Pasolini's assassination in 1975 by a teenage tough on a dark stretch of beach at Ostia haunted and obsessed Bellezza for the rest of his life. In 1981, he published his first revolutionary work on his dead friend, Morte di Pasolini, and the second, Turbamento ("Disturbance") in 1984.
In 1981, I was writing a series of documentary poems about the murder of Pasolini for my collection Ecce Homo: My Pasolini, and after reading Morte di Pasolini I wrote to Bellezza, who sent me in a series of letters valuable information about his own experience of this brutal and controversial homosexual tragedy. In that first book, Bellezza attempts to relive the drama on his own autobiographical terms, invoking both chance and destiny in its elucidation as a "natural" death subconsciously always desired by his friend. He attacked the brutal sensational coverage of the death in the press, with its crude documentary reportages and pitiless photos of Pasolini's naked body.
These "autobiographical biographies" were essentially extensions of Bellezza's earlier novels, Lettere da Sodoma (1972) and Angelo (1979). He revealed to me the social significance of Pasolini's death: the fact that for Pasolini the contraceptive pill was liberating Italian women and allowing them sexual freedom with the working-class men whom homosexuals had until then been able to call their own. Pasolini was no longer young, though his increasing fame as a film-maker and a writer made him an attractive target for both political and social enemies and sexual hangers-on.

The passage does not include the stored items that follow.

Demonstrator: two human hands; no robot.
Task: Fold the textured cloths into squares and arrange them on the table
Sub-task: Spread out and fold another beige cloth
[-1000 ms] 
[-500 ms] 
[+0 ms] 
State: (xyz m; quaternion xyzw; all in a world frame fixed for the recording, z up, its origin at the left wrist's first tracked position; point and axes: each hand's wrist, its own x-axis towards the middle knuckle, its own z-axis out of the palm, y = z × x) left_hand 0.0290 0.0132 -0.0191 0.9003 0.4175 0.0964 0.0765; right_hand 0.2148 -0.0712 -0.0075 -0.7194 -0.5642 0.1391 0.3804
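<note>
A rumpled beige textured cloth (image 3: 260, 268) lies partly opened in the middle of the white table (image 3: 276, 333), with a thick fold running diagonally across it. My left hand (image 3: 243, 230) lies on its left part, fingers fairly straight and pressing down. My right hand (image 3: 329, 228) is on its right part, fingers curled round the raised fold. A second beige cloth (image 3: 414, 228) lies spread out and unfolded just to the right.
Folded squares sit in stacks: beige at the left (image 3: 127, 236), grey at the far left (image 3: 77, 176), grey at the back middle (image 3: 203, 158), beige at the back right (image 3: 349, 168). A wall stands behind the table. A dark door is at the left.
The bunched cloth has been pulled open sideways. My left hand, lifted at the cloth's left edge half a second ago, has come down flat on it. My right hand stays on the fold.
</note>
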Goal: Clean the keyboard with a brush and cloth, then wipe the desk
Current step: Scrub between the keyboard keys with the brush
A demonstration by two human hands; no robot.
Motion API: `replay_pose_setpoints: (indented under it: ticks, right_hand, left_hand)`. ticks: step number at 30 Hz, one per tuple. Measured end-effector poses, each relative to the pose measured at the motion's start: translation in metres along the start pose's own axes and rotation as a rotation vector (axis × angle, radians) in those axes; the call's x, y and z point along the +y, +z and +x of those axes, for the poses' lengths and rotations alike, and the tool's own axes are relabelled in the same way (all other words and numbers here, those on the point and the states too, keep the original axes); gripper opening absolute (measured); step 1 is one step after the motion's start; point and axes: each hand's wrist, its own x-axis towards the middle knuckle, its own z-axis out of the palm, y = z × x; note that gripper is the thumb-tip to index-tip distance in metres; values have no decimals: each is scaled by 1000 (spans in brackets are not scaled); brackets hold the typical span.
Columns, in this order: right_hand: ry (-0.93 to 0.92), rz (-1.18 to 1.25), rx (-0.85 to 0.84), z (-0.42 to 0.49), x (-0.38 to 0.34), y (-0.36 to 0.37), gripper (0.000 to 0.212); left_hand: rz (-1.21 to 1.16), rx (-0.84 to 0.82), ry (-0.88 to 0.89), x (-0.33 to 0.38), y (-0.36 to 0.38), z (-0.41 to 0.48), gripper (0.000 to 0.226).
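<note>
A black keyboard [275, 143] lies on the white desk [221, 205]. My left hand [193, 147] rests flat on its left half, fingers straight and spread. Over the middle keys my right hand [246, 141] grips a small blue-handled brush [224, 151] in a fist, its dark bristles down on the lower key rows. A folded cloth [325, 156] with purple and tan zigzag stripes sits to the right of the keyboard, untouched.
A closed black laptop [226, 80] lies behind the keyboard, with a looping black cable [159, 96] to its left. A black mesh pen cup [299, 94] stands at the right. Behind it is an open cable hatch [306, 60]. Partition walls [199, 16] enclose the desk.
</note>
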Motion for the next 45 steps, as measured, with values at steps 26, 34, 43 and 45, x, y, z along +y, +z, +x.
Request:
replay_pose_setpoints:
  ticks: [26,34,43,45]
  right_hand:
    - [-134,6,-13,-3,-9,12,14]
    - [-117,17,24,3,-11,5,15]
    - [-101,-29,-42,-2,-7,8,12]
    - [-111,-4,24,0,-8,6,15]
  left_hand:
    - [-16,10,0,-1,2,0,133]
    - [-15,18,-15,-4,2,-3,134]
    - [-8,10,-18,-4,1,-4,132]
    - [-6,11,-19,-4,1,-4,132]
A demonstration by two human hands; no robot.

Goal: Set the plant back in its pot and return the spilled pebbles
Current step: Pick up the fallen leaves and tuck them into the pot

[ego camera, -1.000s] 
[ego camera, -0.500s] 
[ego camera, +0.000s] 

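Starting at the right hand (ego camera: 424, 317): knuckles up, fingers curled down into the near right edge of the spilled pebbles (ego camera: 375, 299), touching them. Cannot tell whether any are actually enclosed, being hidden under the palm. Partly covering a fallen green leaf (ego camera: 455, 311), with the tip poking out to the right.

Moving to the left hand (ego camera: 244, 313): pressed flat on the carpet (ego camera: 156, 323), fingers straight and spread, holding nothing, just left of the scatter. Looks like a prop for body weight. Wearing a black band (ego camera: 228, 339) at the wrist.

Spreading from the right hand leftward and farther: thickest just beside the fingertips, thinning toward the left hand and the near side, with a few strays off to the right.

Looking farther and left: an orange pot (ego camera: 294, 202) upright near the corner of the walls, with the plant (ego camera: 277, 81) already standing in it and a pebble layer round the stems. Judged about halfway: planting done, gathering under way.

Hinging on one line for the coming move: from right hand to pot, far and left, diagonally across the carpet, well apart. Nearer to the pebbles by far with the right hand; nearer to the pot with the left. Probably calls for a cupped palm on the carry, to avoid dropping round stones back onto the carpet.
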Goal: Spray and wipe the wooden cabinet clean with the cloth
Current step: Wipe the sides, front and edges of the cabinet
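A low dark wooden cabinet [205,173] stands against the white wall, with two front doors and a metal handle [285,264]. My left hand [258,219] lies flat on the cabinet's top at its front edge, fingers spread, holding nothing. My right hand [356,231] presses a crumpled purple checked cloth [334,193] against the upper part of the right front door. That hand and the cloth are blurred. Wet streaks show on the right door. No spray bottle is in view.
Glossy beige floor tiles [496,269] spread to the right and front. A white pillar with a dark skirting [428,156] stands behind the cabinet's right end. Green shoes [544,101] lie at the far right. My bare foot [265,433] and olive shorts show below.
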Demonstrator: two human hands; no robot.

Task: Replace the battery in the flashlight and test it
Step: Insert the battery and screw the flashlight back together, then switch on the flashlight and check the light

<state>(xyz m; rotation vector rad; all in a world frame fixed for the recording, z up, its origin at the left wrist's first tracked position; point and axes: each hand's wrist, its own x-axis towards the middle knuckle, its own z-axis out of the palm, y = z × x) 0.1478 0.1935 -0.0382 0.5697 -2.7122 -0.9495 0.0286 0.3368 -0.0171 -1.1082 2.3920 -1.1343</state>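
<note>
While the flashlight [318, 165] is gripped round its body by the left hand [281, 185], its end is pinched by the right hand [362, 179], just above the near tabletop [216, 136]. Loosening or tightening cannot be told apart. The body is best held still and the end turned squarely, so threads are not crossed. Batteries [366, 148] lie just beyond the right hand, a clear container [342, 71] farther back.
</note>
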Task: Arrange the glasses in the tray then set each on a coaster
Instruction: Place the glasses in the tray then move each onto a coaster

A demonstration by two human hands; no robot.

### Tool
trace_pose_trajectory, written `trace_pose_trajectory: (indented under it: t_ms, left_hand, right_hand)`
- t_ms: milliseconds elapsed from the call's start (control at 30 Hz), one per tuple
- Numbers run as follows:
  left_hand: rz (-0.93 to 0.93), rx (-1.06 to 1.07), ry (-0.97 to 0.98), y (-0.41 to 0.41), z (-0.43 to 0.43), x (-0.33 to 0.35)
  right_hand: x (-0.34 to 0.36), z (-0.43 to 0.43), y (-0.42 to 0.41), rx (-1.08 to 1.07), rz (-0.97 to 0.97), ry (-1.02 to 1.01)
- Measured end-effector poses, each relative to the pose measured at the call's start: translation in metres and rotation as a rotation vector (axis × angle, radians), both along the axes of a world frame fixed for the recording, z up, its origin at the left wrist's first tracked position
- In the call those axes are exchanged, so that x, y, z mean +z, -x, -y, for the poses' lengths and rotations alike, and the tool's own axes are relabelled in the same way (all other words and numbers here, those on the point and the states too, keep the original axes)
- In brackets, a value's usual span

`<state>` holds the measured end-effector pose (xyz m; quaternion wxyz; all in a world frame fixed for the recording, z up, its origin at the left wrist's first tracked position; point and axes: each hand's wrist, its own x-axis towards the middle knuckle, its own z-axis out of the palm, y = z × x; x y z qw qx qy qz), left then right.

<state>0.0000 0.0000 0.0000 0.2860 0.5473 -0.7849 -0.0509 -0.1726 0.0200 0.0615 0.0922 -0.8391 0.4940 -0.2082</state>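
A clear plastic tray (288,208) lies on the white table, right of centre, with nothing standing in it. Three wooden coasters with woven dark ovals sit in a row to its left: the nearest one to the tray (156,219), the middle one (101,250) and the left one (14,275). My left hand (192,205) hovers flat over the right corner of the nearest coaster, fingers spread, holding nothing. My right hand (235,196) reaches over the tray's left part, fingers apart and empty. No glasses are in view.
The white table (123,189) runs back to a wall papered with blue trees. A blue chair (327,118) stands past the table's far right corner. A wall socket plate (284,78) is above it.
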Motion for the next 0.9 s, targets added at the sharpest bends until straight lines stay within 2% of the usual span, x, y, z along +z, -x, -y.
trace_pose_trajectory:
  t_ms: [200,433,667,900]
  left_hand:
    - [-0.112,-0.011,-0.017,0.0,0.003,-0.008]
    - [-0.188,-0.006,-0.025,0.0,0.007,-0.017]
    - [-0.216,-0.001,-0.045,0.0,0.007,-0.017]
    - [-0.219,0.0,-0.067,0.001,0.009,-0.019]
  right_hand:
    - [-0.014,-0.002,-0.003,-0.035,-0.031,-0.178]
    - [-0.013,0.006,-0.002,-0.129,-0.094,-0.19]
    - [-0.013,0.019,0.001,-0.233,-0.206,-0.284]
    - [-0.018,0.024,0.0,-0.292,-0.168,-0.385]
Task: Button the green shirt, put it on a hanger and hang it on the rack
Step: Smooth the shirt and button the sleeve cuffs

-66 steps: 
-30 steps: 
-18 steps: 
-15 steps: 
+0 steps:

The past was past, the present unlivable: he could not come to terms with it: death became the only solution, ever since the first intimations of old age had begun to torment him. He could no longer find those days of old, in a decade become empty and joyless, and Pasolini was now walking in a desert without mirages.
These books are indeed memorable eulogies for a great man.
But Bellezza was also well known as a poet, and in 1976 he obtained the prestigious Viareggio prize for Morte segreta. Bellezza paraphrased Oscar Wilde:
Love kills the thing it loves:
you - you do not know who said that
you now far away whose memory
assassinates me now, makes me
numb
and sick of everything:
self-slaughter
whose will be the first, yours or mine?
These moving lines written for someone he had loved and lost, someone whose ignorance and indifference drove him to despair, come from the 1990 collection, Libro di Poesia. In 1994, he won the Montale prize for poetry.
In the last weeks of his life, he had provoked excited comment in the press and among his still-remaining, ever-dwindling circle of literary friends, by insisting that he be allowed to treat his Aids by testing a bogus healing machine, "to stimulate the lymphocytes", wrongly claimed to halt the progress of the disease.
After a hard fight, he won the right to test it . . . without result. Then his friends tried to obtain a state pension for Bellezza, who was living in abject poverty. He made some last appearances on TV chat shows. But it was too late. He did not live on long enough to receive the first instalment of his pension.
James Kirkup
Dario Bellezza, poet, novelist, playwright: born Rome 5 September 1944, died Rome 31 March 1996.